Well, with the AEAT Note in hand, last February there was some “media noise” as a result of a pronouncement by the Supreme Court (Ruling of 29 January 2024 Appeal 5226/2022), which led some forums to interpret it as undermining the AEAT Note regarding the presumption of availability of mixed-use vehicles (80-20), thus shielding the 50-50 presumption that, for VAT purposes, is included in Article 95 Three 2nd of the VAT Act.

In our opinion, although the ruling is positive, we do not share the opinion that the Supreme Court “shields the 50% VAT deduction”, since the specific matter referred to the High Court’s decision was the question of whether or not to charge VAT to the employee, and there is no change in this respect compared to the AEAT note.

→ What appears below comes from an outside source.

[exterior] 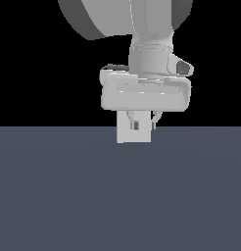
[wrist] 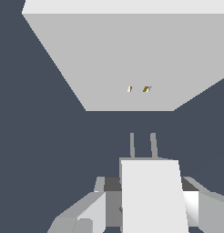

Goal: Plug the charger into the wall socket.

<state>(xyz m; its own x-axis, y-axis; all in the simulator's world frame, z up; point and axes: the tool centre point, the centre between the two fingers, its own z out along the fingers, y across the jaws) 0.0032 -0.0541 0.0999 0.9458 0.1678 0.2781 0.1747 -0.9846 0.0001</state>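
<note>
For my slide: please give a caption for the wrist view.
Gripper holds white block charger, prongs facing flat white wall socket.

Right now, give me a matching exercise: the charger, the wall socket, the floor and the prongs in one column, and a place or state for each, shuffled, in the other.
Column one:
1. charger
2. wall socket
3. floor
4. prongs

Column two:
A. dark blue-grey surface under everything
B. white block held between the jaws of the gripper
C. white plate with two small holes, facing the block
D. two thin pins pointing at the plate, not yet in it

Pairs: 1-B, 2-C, 3-A, 4-D
</note>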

It is true that the specific circumstances of the inspection (background of the judgment) include the fact that the company had deducted 50% of the VAT, in line with the presumption contained in the VAT Act, but, from our point of view, the Supreme Court does not rule on this issue. We can say that, in a way, it assumes this, but for different reasons, perhaps more to do with the fact that the inspection did not go into assessing this issue at the time because it did not have to.

The interpretation of the judgment can be enforced in defence, but we do not agree that there is a 50% VAT deduction shield.

For the time being, the jurisprudential evolution of this matter will have to be followed closely, but it seems that the position of the Tax Administration is to maintain its criterion.